A virus that can cause severe mottling and distortion of infected Hostas. HXV is spread mainly through propagation from infected stock and mechanical transmission of sap. It appears the U.S. outbreak of HXV originated mainly from European growers who were unaware of the virus infecting their crop.

What is being done now?

We have known about HXV and has been protecting our customers from it even before it became a prevalent plant health issue in 2004. All Hostas sold are indexed for HXV.

What preventative steps will happen in the future?

We continually scout our crops looking for, among other things, symptoms of virus infection. All Hostas are routinely screened to ensure they are free of viruses detrimental to the plant appearance and growth.

 Snail and Slug Problems What is the problem?

When we have a particularly rainy spring, snail and slug populations multiply rapidly and become difficult to control.

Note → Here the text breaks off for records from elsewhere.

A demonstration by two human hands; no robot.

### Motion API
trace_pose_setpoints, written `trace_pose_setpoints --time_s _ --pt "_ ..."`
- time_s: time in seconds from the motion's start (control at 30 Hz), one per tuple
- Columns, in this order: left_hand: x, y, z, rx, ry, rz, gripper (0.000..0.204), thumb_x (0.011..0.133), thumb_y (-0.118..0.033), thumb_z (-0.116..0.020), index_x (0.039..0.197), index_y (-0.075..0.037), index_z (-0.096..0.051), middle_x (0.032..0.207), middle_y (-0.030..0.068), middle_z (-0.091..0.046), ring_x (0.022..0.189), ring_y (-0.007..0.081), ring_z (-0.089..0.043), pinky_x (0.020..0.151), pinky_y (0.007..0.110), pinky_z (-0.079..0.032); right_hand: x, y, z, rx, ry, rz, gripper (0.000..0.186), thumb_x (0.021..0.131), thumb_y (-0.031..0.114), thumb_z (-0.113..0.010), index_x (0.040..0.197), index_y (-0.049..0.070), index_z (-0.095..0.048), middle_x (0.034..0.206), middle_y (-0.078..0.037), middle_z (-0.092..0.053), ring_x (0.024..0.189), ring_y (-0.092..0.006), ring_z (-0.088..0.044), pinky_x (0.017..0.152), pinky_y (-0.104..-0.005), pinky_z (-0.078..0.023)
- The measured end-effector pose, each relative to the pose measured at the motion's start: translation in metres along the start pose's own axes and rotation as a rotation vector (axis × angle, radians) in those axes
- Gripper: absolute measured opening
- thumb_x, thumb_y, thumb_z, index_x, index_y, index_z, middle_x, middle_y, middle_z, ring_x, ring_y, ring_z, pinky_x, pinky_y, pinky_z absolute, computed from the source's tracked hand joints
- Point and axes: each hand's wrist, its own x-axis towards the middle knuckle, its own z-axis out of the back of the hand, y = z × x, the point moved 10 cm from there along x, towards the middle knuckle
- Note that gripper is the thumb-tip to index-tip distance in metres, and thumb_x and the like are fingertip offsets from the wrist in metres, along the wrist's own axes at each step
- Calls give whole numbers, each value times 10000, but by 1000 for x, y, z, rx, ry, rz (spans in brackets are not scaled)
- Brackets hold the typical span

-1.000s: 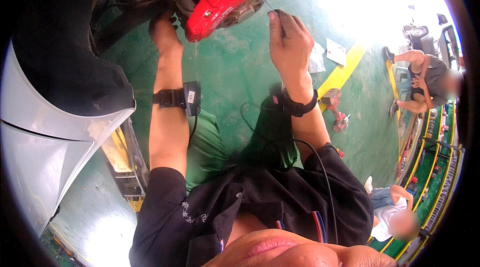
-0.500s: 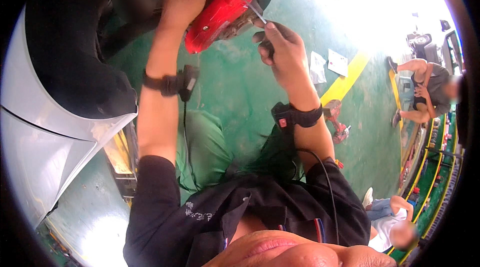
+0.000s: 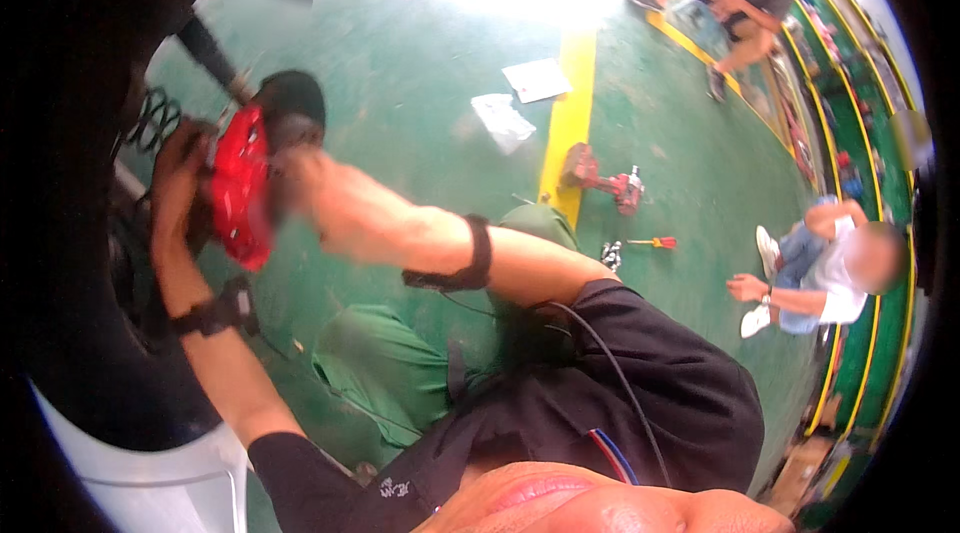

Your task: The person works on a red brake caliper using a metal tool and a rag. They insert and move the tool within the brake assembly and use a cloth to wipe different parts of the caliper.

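Right fingers (image 3: pixel 303 179) shifted beside red caliper (image 3: pixel 239 188), spread blurred.

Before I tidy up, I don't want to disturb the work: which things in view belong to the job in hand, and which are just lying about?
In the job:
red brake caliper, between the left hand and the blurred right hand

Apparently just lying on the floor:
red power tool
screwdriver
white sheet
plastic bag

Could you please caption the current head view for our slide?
Left hand and right hand flank a red caliper; power tool on green floor.
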Motion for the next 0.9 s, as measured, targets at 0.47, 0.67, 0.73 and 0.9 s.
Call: trace_pose_setpoints --time_s 0.47,0.67,0.73,0.9 --pt "12 5 -12 -134 151 -64 179 920 -69 -518 1059 -59 -631 1011 1 -592 915 119 -545 776 269 -458 -36 -63 -50 1841 14 -1061 349 1040 310 -459 954 16 -626 793 -102 -668 615 -192 -598 500 -318 -442" --pt "7 6 4 155 -9 -131 223 943 -144 -549 1115 -31 -634 1009 68 -639 915 163 -562 821 313 -447 -5 -33 23 217 -152 -362 344 934 315 -614 964 -26 -580 851 -253 -601 790 -460 -602 726 -521 -502" --pt "8 5 0 85 -12 -117 262 948 -204 -568 1125 -26 -641 1021 89 -656 901 186 -568 831 332 -440 -5 -29 20 69 -88 -346 346 935 326 -606 971 -18 -582 909 -230 -597 843 -422 -606 738 -481 -519" --pt "14 9 -8 81 86 -197 187 946 -184 -562 1072 -84 -658 875 -13 -636 738 100 -563 652 268 -450 -7 -11 21 -97 -99 -195 226 929 202 -611 988 -15 -584 910 -214 -592 836 -358 -613 711 -437 -529"
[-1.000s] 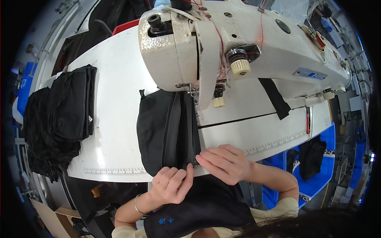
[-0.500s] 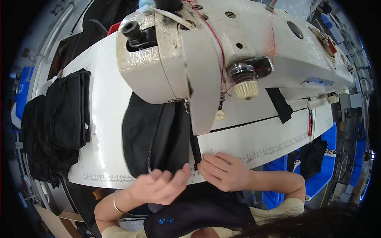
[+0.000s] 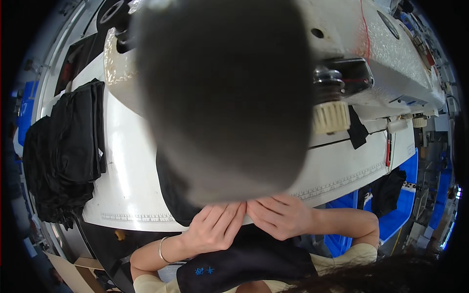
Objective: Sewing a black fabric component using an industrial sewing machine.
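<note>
My left hand (image 3: 217,228) and my right hand (image 3: 279,218) meet at the table's front edge, fingers pinched and fingertips almost touching. A large blurred dark shape (image 3: 224,97) close to the camera covers the area just beyond them and part of their fingertips. My right hand stays where the end of a narrow black fabric strip lay in its fingers; the strip itself is now hidden. What my left fingers pinch cannot be made out. Left of the blurred shape, a black fabric piece (image 3: 172,198) shows only its edge, lying on the white table (image 3: 132,185).
A white sewing machine (image 3: 391,63) with red thread spans the far side. Folded black garments (image 3: 75,136) are stacked at the left. A black strip (image 3: 357,129) and a red-handled tool (image 3: 388,151) lie at right. Blue bins (image 3: 403,207) with black cloth stand below the right edge.
My left hand has moved right to meet my right hand, and its fingers have closed. The blurred dark shape has come into view, covering the machine's needle area and most of the fabric.
</note>
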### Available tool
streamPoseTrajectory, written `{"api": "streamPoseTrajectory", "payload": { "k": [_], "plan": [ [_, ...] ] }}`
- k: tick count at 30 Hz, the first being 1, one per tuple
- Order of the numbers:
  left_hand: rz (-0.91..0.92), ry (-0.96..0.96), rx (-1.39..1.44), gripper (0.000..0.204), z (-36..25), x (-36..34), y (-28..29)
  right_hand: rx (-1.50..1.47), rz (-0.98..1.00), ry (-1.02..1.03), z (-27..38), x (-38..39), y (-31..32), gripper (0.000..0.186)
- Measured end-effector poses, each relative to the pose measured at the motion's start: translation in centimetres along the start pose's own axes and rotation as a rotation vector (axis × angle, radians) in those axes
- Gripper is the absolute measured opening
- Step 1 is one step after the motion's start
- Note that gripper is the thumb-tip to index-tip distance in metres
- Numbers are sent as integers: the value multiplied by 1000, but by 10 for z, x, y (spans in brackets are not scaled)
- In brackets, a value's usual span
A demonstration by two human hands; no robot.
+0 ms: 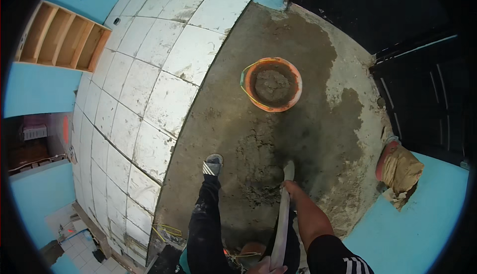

In dry years, they are not a problem.

What is being done now?

Currently, we are regularly applying slug & snail bait with the trade name Sluggo. It is toxic to snails and slugs but is virtually non-toxic to small animals and humans. The pellets degrade a week or two after application and the active ingredient, iron phosphate, is released into the soil as a fertilizer. Customers may occasionally find a decomposing pellet, as it appears moldy for a few days before completely disappearing.

What preventative steps will happen in the future?

Future preventative steps depend on Mother Nature. Routine spring sanitation of greenhouses usually suppresses snail and slug populations. In the event of another rainy period, frequent and consistent baiting will also occur.